The UC luminescence was measured using illumination by a 980-nm continuous wave diode laser with a power density of ~10 W cm−2. Figure 2a shows that the emission spectrum of the bare CaF2:Yb3+,Er3+ NCs exhibits two emission bands centered at 540 nm (green) and 660 nm (red), which correspond to the 2H11/2,4S3/24I15/2 and 4F9/24I15/2 transitions of Er3+ ions, respectively (see the energy-level diagram in Supplementary Fig. S3)3, 10. Although the UC emission spectra of the GNR@SiO2@CaF2:Yb3+,Er3+ hybrid nanostructures show the same spectral shape as the bare UCNCs, the emission intensity is strongly influenced by the distance between the GNRs and UCNCs (the silica shell thickness), as shown in Figure 2b. Figure 2c shows the extracted emission enhancement factor as a function of the silica shell thickness by calculating the ratio of the integrated emission intensities (510–570 nm for green emission and 630–680 nm for red emission) of each hybrid nanostructure and the bare UCNCs. First, the intensity enhancement of both the green and red emission bands increases as the thickness of the silica spacer increases from 9 nm. When the spacer thickness reaches 19 nm, the enhancement factor of the green emission reaches its maximum value (3). However, the highest value of the red emission enhancement factor (6.7) is substantially larger than that of its green counterpart and occurs with a slightly thicker silica spacer (23 nm). Although the difference between the enhancement factors of the different UC emission bands has been reported by other groups, the enhancement factor of the green emission was usually the larger of the two22, 23, 24, 29, 54. We ascribe this contradiction to the fact that in those works, the plasmonic materials of choice were metal nanospheres, which have only one plasmonic peak located near the green emission band of Er3+ ions, unlike the GNRs used in our experiment23, 24, 32, 54. It is natural that in those cases, the LSPR will have significant influence only on the green emission band. In our case, the stronger longitudinal plasmon resonance of the GNRs generates a larger enhancement factor for the red emission than for the green emission.

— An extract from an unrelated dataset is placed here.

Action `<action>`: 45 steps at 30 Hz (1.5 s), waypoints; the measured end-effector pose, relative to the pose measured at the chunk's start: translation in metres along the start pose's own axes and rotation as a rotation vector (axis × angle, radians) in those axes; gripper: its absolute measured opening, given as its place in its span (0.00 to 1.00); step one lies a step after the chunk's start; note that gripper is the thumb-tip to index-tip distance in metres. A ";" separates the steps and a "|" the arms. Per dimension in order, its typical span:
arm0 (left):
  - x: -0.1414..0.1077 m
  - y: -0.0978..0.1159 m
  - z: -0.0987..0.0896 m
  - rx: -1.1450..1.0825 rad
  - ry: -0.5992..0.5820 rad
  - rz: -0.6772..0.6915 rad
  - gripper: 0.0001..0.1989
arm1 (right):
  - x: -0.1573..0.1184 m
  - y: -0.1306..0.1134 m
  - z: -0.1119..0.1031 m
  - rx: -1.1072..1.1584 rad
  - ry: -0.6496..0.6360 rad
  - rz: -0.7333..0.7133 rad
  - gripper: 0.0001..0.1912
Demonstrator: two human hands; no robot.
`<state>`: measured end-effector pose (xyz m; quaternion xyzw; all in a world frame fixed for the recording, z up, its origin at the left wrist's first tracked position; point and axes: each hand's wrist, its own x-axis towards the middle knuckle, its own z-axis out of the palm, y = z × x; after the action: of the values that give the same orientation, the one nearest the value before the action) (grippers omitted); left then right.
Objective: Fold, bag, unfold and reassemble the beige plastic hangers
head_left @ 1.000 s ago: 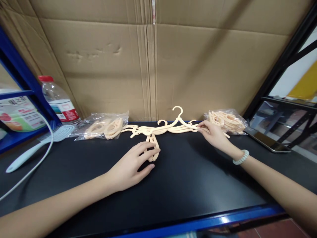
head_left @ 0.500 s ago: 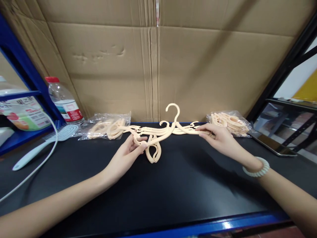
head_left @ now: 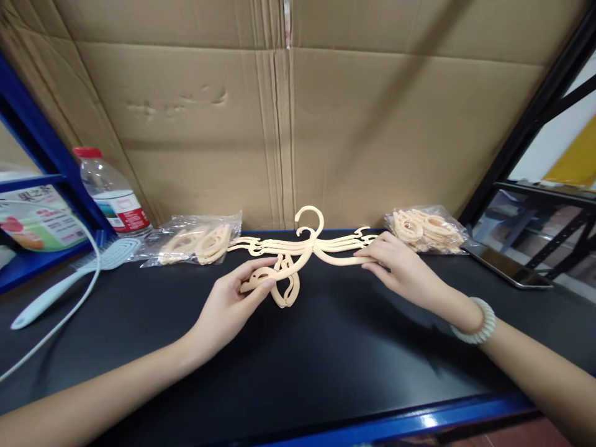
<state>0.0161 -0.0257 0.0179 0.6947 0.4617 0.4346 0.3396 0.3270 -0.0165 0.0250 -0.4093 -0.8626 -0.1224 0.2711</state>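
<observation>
A cream plastic clothes hanger hangs between my two hands above the black table, its hook pointing up and its arms spread. My left hand pinches the left arm's end between thumb and fingers. At the other end, my right hand grips the tip of the right arm, which its fingers partly hide. Behind the held hanger lies a row of unfolded cream hangers, partly covered by it. A folded hanger rests on the table just below, close to my left fingertips.
Bagged folded hangers lie at the back left, and another bag of hangers at the back right. A pale blue hairbrush, a cable and a red-capped bottle are on the left. A dark tablet-like slab lies right.
The held hanger has come down slightly and levelled out, its hook now lower and further left. Both hands keep their hold. The whole view has shifted a little.
</observation>
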 end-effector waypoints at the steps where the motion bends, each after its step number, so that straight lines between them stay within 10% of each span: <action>1: 0.000 -0.001 0.000 -0.009 0.017 -0.007 0.21 | 0.000 -0.001 -0.001 -0.085 0.007 0.001 0.08; 11: -0.003 -0.003 0.007 -0.052 0.022 -0.011 0.18 | -0.003 -0.020 0.001 -0.529 0.080 0.067 0.10; 23: -0.002 -0.005 0.006 -0.111 0.032 -0.017 0.19 | -0.002 -0.015 0.015 0.641 0.063 0.378 0.17; 32: 0.001 -0.006 0.008 -0.450 0.198 -0.065 0.18 | 0.004 -0.010 0.006 0.856 -0.052 0.401 0.11; 45: -0.010 0.000 0.021 -0.367 -0.039 -0.123 0.11 | 0.000 -0.054 0.030 1.287 0.106 0.495 0.14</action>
<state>0.0335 -0.0366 0.0066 0.5999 0.4096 0.4763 0.4954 0.2741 -0.0376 0.0006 -0.3453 -0.6304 0.4594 0.5219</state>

Note that the enhancement factor reported here could be significantly underestimated due to the presence of unbound UCNCs in the mixed solution and that the enhancement factor for the red emission band can be well above an order of magnitude on attaching all the UCNCs onto the GNR@SiO2.

Figure 2
figure 2

(a) Emission spectrum of bare CaF2:Yb3+,Er3+ NCs (red) and absorbance spectrum of GNRs in water (blue). (b) Emission spectra of bare CaF2:Yb3+,Er3+ NCs and GNR@SiO2@CaF2:Yb3+,Er3+ nanostructures with different silica spacer thicknesses (the concentration of UCNCs in all samples was fixed at 0.32 mg ml−1). (c) Luminescence enhancement factors for both green and red emission bands as a function of the silica spacer thickness. The enhancement factors were extracted from the emission spectra shown in b. Error bars in the figure represent the standard deviation of three enhancement factors calculated for three measurements. (d, e) UC luminescence decay curves for the d green and e red emissions of GNR@SiO2@CaF2:Yb3+,Er3+ with different silica spacer thicknesses.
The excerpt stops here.